Everything changed when, at the end of the war, industrialist Marcel Boussac decided to revive his textile business with a fashion house. Christian Dior was approached to head the studio of “Philippe and Gaston”. After several interviews, it was instead decided that the house would be established under his name. In late 1946, the Maison Dior was set up in a townhouse at 30 avenue Montaigne. At Dior’s side were his muse and astute adviser, Mitzah Bricard, and, in the studio, a young designer by the name of Pierre Cardin. In his first collection, revealed on 12 February 1947, Christian Dior resurrected an older, more spectacular vision of apparel. After the grim war years, France was yearning for carefree frivolity. He met this demand with a new figure-hugging silhouette, reflecting his view that “Women don’t dress to cover up but to please.” Carmel Snow, powerful editor of Harper’s Bazaar, pronounced the collection a whole “new look”, a term that was to stick, becoming Dior’s legacy. The “New Look” emerged as the emblem of Parisian fashion, reclaiming its international status as the height of chic.

The success of the house was dazzling. On the strength of his sudden notoriety and less than a year after his first show, Christian Dior launched the perfume “Miss Dior”, created by perfumer Paul Vacher, in December 1947. “I feel I’m as much a perfumer as a fashion designer”, Dior declared at the time. Having now conquered perfume, he continued to multiply the house’s lines with Christian Dior Furs (1947), Christian Dior New York (1948), a license for stockings and tights in the United States (1949), a license for ties in the United States (1950), and Christian Dior models in London (1952). Dior was an adept businessman as well as designer and he understood that couture needed to change faster. “It is boredom that supplants a fashion and encourages a perpetual need for renewal,” he remarked. New silhouettes were proposed every season, keeping his house ever at the cutting edge.

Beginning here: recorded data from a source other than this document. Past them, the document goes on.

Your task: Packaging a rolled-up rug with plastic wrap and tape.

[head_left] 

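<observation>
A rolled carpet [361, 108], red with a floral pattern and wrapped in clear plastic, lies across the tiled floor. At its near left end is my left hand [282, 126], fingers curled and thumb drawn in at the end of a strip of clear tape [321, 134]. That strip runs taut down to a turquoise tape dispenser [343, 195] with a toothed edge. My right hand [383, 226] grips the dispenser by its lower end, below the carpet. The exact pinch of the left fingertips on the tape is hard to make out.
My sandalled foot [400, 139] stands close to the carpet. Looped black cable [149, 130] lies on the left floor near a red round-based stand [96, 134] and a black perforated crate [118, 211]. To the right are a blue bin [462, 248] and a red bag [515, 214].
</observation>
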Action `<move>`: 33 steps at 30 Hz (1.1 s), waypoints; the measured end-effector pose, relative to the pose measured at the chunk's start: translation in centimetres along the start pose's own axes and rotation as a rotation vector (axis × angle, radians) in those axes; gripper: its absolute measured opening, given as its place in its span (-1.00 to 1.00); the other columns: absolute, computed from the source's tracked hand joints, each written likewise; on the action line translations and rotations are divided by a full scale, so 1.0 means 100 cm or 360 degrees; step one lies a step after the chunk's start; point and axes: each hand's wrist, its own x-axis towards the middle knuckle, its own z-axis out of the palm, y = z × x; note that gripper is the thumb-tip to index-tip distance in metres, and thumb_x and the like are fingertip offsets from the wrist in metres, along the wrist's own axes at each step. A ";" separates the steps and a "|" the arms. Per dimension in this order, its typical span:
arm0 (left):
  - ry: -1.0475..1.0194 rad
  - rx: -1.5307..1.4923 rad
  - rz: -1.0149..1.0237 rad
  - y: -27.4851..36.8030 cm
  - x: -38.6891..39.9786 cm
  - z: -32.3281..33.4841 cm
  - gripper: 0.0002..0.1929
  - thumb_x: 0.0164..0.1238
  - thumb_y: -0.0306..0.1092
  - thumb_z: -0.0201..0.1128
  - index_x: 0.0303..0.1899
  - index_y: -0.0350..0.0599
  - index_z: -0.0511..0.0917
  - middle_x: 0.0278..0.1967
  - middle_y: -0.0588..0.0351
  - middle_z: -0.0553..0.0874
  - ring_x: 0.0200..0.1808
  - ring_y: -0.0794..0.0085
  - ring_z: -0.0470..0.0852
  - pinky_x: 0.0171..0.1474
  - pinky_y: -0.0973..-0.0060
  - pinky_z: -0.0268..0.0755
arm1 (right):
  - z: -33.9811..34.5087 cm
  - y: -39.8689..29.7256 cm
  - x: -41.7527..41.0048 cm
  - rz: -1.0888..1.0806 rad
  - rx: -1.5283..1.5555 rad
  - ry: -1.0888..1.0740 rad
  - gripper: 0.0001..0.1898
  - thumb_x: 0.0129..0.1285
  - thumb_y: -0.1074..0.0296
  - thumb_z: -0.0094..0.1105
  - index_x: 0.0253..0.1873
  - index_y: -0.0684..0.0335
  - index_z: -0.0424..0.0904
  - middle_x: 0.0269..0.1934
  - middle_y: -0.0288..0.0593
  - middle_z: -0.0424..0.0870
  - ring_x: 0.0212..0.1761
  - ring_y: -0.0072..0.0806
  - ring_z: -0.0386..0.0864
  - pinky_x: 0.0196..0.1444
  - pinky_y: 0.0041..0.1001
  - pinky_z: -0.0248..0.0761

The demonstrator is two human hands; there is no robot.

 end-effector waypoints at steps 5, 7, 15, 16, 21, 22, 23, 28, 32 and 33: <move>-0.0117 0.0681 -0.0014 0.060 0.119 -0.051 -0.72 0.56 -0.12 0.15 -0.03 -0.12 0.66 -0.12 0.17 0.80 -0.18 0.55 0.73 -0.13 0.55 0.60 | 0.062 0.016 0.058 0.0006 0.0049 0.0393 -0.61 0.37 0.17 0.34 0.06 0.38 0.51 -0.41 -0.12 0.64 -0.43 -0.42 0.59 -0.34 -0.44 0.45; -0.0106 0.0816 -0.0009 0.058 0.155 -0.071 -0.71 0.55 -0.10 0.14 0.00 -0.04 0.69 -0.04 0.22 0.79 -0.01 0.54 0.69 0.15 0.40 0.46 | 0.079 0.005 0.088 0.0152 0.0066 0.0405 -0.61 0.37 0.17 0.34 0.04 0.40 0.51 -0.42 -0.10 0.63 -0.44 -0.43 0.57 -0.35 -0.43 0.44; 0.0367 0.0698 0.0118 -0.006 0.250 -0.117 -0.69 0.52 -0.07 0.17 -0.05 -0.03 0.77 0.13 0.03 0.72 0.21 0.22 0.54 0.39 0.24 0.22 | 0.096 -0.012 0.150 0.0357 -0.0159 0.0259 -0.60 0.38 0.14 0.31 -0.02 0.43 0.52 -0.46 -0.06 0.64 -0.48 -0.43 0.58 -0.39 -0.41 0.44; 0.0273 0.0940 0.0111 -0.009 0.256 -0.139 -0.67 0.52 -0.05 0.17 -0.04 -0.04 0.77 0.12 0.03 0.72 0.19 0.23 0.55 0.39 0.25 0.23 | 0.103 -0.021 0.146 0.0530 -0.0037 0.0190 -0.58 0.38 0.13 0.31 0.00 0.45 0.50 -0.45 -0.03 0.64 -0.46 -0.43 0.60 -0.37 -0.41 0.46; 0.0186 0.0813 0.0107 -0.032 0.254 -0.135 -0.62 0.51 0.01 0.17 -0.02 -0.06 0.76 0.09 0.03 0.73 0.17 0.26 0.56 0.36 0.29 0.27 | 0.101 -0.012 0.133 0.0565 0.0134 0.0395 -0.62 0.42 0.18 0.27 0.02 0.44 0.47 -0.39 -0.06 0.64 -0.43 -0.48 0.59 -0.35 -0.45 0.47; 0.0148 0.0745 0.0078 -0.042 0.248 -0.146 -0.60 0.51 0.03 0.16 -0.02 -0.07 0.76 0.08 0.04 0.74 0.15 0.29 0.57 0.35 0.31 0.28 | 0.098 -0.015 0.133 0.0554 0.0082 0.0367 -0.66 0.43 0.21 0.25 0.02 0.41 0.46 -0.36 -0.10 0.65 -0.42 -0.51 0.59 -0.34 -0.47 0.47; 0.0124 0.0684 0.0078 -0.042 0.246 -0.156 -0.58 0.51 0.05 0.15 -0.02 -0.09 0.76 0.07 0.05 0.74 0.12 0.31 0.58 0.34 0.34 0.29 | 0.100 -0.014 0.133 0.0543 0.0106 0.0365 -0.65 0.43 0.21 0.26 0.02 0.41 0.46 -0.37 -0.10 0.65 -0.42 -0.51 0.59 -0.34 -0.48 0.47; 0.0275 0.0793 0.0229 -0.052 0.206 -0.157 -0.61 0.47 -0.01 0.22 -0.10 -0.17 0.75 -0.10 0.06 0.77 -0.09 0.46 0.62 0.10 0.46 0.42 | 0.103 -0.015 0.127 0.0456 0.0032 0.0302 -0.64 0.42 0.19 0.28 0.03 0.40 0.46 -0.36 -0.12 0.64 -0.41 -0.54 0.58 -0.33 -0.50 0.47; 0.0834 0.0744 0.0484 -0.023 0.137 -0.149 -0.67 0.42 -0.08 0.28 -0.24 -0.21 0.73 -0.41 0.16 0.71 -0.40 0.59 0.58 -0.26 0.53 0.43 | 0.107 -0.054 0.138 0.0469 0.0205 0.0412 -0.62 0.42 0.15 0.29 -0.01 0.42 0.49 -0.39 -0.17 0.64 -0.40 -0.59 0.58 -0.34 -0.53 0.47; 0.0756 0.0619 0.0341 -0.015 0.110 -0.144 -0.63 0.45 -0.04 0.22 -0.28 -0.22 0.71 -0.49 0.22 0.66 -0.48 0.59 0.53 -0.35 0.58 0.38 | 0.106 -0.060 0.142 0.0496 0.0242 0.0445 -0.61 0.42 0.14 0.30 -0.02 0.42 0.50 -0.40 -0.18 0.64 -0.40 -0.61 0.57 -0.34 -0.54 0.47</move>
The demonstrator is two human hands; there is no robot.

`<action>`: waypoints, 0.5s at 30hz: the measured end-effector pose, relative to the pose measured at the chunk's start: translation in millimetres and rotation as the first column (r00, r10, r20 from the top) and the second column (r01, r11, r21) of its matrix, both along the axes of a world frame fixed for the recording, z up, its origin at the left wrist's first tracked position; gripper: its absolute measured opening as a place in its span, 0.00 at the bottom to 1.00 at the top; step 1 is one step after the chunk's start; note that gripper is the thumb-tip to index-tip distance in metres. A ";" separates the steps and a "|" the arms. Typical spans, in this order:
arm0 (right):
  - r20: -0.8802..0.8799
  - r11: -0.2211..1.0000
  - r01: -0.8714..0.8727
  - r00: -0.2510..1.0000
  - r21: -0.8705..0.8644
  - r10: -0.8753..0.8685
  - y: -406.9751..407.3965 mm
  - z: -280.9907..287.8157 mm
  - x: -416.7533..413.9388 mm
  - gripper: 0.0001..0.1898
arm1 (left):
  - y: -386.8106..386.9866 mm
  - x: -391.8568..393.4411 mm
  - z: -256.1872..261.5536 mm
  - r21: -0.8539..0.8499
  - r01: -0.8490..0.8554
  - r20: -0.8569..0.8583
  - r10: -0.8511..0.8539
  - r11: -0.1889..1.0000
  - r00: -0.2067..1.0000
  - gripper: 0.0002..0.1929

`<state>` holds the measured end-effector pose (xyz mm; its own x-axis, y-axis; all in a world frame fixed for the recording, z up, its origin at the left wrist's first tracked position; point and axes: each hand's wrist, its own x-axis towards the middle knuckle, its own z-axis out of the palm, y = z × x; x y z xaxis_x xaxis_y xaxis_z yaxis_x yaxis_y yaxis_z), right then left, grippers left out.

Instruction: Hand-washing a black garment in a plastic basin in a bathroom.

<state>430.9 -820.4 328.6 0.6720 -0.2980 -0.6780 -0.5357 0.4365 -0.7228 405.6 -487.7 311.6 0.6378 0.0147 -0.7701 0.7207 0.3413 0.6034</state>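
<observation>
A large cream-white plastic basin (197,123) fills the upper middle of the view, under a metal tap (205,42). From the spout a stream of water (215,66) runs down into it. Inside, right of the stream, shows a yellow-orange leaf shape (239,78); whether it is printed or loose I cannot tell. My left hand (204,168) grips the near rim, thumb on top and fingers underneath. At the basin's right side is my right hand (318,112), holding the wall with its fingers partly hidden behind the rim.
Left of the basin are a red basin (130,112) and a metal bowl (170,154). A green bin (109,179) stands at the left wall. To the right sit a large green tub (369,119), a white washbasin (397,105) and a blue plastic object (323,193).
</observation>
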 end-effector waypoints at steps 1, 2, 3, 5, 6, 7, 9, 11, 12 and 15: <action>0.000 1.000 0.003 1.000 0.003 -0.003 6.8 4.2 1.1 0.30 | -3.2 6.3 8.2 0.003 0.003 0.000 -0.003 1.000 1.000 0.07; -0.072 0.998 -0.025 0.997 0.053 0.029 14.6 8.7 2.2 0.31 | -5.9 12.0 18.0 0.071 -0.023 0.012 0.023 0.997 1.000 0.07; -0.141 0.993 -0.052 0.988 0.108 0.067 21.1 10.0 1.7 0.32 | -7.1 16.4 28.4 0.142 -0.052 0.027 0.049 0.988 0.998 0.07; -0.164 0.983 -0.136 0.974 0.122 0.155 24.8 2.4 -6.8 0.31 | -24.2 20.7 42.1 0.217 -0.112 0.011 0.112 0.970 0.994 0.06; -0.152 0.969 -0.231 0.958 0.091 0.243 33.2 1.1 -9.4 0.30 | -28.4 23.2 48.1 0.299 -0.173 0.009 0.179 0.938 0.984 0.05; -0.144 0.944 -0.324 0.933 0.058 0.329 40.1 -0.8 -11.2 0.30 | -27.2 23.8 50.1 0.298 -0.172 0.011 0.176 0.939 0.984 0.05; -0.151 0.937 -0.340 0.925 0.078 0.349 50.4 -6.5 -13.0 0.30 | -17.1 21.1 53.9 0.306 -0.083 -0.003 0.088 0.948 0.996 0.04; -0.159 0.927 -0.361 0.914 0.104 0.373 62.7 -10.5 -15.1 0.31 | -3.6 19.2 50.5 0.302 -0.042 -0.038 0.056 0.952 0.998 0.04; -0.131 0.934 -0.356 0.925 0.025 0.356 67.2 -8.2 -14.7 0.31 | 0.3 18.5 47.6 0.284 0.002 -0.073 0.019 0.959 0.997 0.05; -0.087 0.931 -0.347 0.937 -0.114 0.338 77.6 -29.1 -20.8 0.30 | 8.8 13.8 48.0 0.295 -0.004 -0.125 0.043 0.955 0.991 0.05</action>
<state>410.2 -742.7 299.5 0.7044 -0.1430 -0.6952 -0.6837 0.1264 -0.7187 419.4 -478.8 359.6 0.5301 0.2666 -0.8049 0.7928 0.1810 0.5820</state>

The New Look Corolle line gave way to the Zig Zag, Vertical, Tulip, H, A and Y lines. Anen tire international elite, from millionaires to Hollywood stars, flocked to Dior. Marlène Dietrich coaxed Alfred Hitchcock into using his costumes in 1949 with her famous quip, “No Dior, no Dietrich”. 

In October 1957, while cruising  the waters at Montecatini Terme, Italy, Christian Dior died suddenly of a heart attack. Paris Match was headlined “Paris in mourning for Christian Dior”. Such was Dior’s aura that some wondered whether this would sound “the death knell of Parisian haute couture” as well.

An identity at once classic and iconoclastic

Yet throughout the decades since Dior’s death, his house has preserved a certain timelessness. Its identity is not limited to haute couture. Dior has many faces: menswear designed by Kris Van Assche, jewellery collections by Victoire de Castellane, Baby Dior, the Dior Home line, Dior perfumes and cosmetics. From Paris to Beijing via Granville or Moscow, the brand organises an unending reel of  shows and events that help to keep its name alive. Dior has held its own against fierce competition from the biggest international brands, at a time where luxury consumers are looking for quality, creativity and authenticity.

Now 72, the house of Dior has endured the passing of  trend and era  by cultivating an identity that is plural, at once classic and iconoclastic. From the Duchess of Windsor to Rihanna, from the Versailles gold of the J’adore perfume bottle to the minimalist Louis XVI grey, a favourite with Dior’s founder, the brand has steered clear of a single style. Mr. Dior’s many successors have variously reinterpreted his references to art, travel, seduction and botany. Each designer has marked an era and enriched the house’s imagination, while remaining faithful to the pioneering, poetic and refined spirit of its founder.